#### TRY IT
Please reproduce the entries below exactly, omitting any images they contain.
------------------------------------------------------------
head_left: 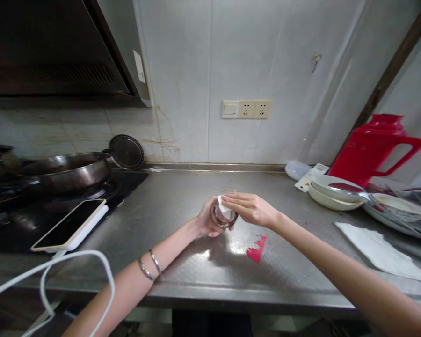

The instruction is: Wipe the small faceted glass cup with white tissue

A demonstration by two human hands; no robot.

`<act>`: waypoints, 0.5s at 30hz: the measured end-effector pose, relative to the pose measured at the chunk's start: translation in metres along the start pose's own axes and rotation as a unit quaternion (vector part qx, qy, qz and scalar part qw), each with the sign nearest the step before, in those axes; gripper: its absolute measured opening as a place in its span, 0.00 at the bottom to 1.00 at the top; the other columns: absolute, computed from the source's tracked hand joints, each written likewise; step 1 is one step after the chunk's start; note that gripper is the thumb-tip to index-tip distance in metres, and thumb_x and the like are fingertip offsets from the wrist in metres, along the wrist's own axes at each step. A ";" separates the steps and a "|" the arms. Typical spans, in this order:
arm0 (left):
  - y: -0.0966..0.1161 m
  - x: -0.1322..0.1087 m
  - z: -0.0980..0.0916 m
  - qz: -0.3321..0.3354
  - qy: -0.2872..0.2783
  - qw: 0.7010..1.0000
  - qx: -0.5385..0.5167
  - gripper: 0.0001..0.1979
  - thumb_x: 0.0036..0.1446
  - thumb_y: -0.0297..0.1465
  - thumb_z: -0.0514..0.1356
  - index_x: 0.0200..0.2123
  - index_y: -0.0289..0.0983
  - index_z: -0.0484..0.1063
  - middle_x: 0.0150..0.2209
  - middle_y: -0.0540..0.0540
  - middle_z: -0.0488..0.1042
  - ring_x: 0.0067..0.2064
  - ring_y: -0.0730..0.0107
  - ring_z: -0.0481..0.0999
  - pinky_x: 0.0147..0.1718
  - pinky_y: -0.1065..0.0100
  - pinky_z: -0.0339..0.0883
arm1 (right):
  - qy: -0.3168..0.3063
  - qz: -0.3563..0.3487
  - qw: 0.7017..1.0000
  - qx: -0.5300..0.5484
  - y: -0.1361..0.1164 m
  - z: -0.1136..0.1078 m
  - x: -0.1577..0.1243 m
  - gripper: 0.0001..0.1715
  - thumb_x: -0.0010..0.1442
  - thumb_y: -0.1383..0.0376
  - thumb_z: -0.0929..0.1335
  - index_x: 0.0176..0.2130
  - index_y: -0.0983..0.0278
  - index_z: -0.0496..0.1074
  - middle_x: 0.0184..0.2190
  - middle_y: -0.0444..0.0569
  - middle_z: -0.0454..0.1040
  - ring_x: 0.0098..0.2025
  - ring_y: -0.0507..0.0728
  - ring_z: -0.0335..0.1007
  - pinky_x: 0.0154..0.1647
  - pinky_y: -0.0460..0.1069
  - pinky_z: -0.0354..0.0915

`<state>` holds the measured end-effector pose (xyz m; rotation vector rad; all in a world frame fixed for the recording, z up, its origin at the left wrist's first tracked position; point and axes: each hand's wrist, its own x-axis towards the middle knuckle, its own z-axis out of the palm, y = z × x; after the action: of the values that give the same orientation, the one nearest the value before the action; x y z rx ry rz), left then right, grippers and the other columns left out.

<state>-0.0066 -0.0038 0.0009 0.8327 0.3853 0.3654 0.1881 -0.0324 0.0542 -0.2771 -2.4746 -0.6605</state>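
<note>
Over the middle of the steel counter, my left hand is wrapped round a small round container with a shiny dark rim. It looks like a glass jar, tilted so its round end faces me; its contents cannot be made out. My right hand has its fingers together on a piece of white tissue and presses it at the container's upper edge and inside. A torn piece of red paper lies on the counter just below my right hand.
On the left, a phone with a white cable lies by the stove, where a metal pan stands. To the right are stacked dishes, a red thermos and a folded white napkin. Wall sockets are ahead.
</note>
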 end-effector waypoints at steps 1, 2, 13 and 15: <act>0.000 0.000 0.001 -0.004 -0.008 1.000 -0.005 0.38 0.50 0.59 0.45 0.29 0.27 0.72 0.25 0.32 0.75 0.09 0.80 0.51 0.04 0.72 0.46 | 0.002 -0.001 1.000 -0.008 0.001 -0.001 -0.001 0.21 0.63 0.75 0.57 0.53 0.72 0.67 0.51 0.61 0.73 0.56 0.61 0.67 0.52 0.56 0.71; 0.001 0.000 0.003 -0.002 -0.011 1.000 -0.011 0.37 0.51 0.58 0.44 0.30 0.28 0.71 0.26 0.33 0.75 0.09 0.80 0.52 0.04 0.72 0.47 | 0.005 -0.001 1.000 -0.015 0.002 -0.002 -0.002 0.21 0.63 0.75 0.57 0.54 0.72 0.67 0.50 0.62 0.73 0.56 0.61 0.67 0.52 0.56 0.71; -0.004 -0.003 0.022 0.130 0.064 0.988 -0.059 0.33 0.53 0.56 0.41 0.40 0.36 0.69 0.25 0.40 0.74 0.10 0.80 0.51 0.06 0.76 0.45 | 0.072 0.105 0.992 -0.019 -0.026 0.002 -0.013 0.28 0.60 0.79 0.58 0.58 0.68 0.61 0.49 0.59 0.75 0.55 0.59 0.68 0.51 0.55 0.72; -0.004 -0.003 0.024 0.137 0.091 0.984 -0.065 0.33 0.53 0.57 0.41 0.37 0.35 0.69 0.24 0.40 0.74 0.10 0.79 0.52 0.06 0.76 0.43 | 0.089 0.129 0.987 -0.019 -0.035 0.006 -0.015 0.28 0.59 0.79 0.58 0.58 0.68 0.60 0.49 0.59 0.75 0.56 0.60 0.67 0.52 0.55 0.72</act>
<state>0.0020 -0.0227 0.0132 0.7270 0.4131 0.7200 0.1860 -0.0603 0.0281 -0.5210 -2.2087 -0.5961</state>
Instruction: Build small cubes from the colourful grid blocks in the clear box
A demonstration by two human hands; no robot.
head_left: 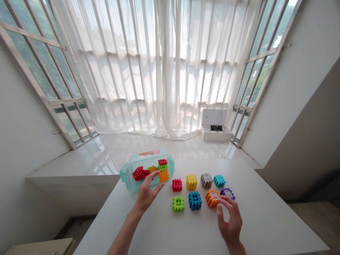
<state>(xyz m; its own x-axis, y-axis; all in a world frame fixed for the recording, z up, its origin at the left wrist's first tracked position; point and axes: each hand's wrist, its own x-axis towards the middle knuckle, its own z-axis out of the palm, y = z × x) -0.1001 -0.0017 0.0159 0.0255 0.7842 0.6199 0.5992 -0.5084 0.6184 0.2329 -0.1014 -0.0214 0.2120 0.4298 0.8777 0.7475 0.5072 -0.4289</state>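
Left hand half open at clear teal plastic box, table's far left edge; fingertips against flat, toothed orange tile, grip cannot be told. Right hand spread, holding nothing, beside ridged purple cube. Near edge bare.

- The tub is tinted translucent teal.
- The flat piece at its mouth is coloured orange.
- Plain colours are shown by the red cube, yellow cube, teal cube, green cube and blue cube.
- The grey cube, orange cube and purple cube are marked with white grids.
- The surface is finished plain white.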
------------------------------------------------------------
#### REPLY TO THE EXERCISE
head_left: 

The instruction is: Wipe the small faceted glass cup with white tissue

A demonstration by two human hands; no robot.

`<act>`: waypoints, 0.5s at 30hz: the measured end-effector pose, relative to the pose measured at the chunk's start: translation in metres along the start pose's own axes and rotation as a unit quaternion (vector part qx, qy, qz and scalar part qw), each with the sign nearest the step before, in those axes; gripper: its absolute measured opening as a place in its span, 0.00 at the bottom to 1.00 at the top; the other columns: absolute, computed from the source's tracked hand joints, each written likewise; step 1 is one step after the chunk's start; note that gripper is the thumb-tip to index-tip distance in metres, and thumb_x and the like are fingertip offsets from the wrist in metres, along the wrist's own axes at each step. A ";" separates the steps and a "|" the arms. Typical spans, in this order:
arm0 (left):
  - y: -0.0966..0.1161 m
  - x: -0.1322..0.1087 m
  - z: -0.0980..0.0916 m
  - qz: -0.3321..0.3354
  - qy: -0.2872..0.2783
  - qw: 0.7010..1.0000
  - qx: -0.5385..0.5167
  - gripper: 0.0001..0.1979
  - thumb_x: 0.0036..0.1446
  - thumb_y: -0.0297..0.1465
  - thumb_z: -0.0514..0.1356
  - index_x: 0.0200..0.2123
  - index_y: -0.0289..0.0983
  - index_z: -0.0484..0.1063
  - middle_x: 0.0150..0.2209
  - middle_y: -0.0540..0.0540
  - middle_z: -0.0488..0.1042
  - ring_x: 0.0067..0.2064
  - ring_y: -0.0730..0.0107
  - ring_z: -0.0481..0.0999
  - pinky_x: 0.0147..0.1718
  - pinky_y: -0.1065..0.0100
  - pinky_z: -0.0339..0.0883
arm1 (right):
  - qy: -0.3168..0.3063
  - qz: -0.3563..0.3487
  - qw: 0.7017..1.0000
  - qx: -0.5300..0.5484
  - y: -0.1361..0.1164 m
  - z: -0.1136..0.1078 m
  - x: -0.1577..0.1243 m
  - gripper: 0.0001..0.1715
  - thumb_x: -0.0010..0.1442
  - thumb_y: -0.1383..0.0376
  - thumb_z: -0.0929..0.1335
  - index_x: 0.0176..0.2130
  - index_y: -0.0983..0.0278
  - index_z: -0.0496..0.1074
  - middle_x: 0.0184..0.2190
  - middle_y: -0.0444..0.0569
  - middle_z: -0.0454..0.1040
  - ring_x: 0.0098..0.2025
  - ring_y: -0.0507..0.0728
  - ring_z: -0.0335..0.1007
  - pinky_x: 0.0154..0.1647
  - pinky_y: -0.0460..0.1069
  - pinky_z: -0.0354..0.0915

`<state>` holds the measured end-effector pose (xyz m; rotation vector rad; all in a world frame fixed for the recording, z up, its origin at the left wrist's first tracked position; point and axes: each hand's wrist, its own x-axis towards the middle knuckle, its own z-axis out of the palm, y = z × x; after the action: of the values that give the same orientation, the one nearest the value before the action; x y z rx ry rz), left then right, grippers and the other columns left out.

<state>-0.0066 -0.0038 0.0009 0.8327 0.3853 0.3654 0.1881 -0.0324 0.0542 -0.2771 -2.4746 -0.6605</state>
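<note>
Over the middle of the steel counter, my left hand is wrapped round a small round container with a shiny dark rim. It looks like a glass jar, tilted so its round end faces me; its contents cannot be made out. My right hand has its fingers together on a piece of white tissue and presses it at the container's upper edge and inside. A torn piece of red paper lies on the counter just below my right hand.
On the left, a phone with a white cable lies by the stove, where a metal pan stands. To the right are stacked dishes, a red thermos and a folded white napkin. Wall sockets are ahead.
</note>
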 end-effector waypoints at steps 1, 2, 13 and 15: <act>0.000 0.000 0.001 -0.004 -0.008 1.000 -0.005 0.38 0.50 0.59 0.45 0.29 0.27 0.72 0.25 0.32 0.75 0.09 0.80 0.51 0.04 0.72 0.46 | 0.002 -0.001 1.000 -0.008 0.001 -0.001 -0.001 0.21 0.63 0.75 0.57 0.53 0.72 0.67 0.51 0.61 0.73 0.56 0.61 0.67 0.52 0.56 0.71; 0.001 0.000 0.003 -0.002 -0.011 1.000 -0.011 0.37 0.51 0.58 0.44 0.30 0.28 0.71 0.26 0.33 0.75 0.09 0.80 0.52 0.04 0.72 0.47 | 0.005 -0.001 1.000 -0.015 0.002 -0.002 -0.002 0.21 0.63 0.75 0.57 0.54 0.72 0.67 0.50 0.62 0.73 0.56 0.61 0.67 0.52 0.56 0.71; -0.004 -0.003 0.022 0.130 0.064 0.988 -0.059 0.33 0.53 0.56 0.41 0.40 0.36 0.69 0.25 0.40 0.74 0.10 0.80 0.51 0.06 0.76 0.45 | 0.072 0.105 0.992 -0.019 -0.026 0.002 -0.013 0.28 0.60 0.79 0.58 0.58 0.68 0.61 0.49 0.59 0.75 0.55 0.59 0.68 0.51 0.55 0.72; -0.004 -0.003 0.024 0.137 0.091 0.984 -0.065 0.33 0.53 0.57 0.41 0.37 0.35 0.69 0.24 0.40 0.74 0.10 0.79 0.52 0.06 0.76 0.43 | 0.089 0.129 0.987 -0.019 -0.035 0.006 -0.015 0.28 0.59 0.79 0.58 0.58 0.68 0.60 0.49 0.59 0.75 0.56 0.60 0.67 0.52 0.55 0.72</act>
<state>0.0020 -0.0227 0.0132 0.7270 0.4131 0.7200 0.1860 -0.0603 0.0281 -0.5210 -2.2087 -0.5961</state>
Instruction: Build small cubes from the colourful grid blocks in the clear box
A demonstration by two human hands; no robot.
head_left: 
<state>(xyz m; its own x-axis, y-axis; all in a world frame fixed for the recording, z up, its origin at the left wrist's first tracked position; point and axes: each hand's wrist, its own x-axis towards the middle knuckle, its own z-axis out of the palm, y = z × x) -0.1001 -0.0017 0.0159 0.0255 0.7842 0.6199 0.5992 -0.5084 0.6184 0.2329 -0.1014 -0.0214 0.2120 0.4298 0.8777 0.7475 0.5072 -0.4289</state>
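Left hand half open at clear teal plastic box, table's far left edge; fingertips against flat, toothed orange tile, grip cannot be told. Right hand spread, holding nothing, beside ridged purple cube. Near edge bare.

- The tub is tinted translucent teal.
- The flat piece at its mouth is coloured orange.
- Plain colours are shown by the red cube, yellow cube, teal cube, green cube and blue cube.
- The grey cube, orange cube and purple cube are marked with white grids.
- The surface is finished plain white.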

That's the answer, with nothing more to add.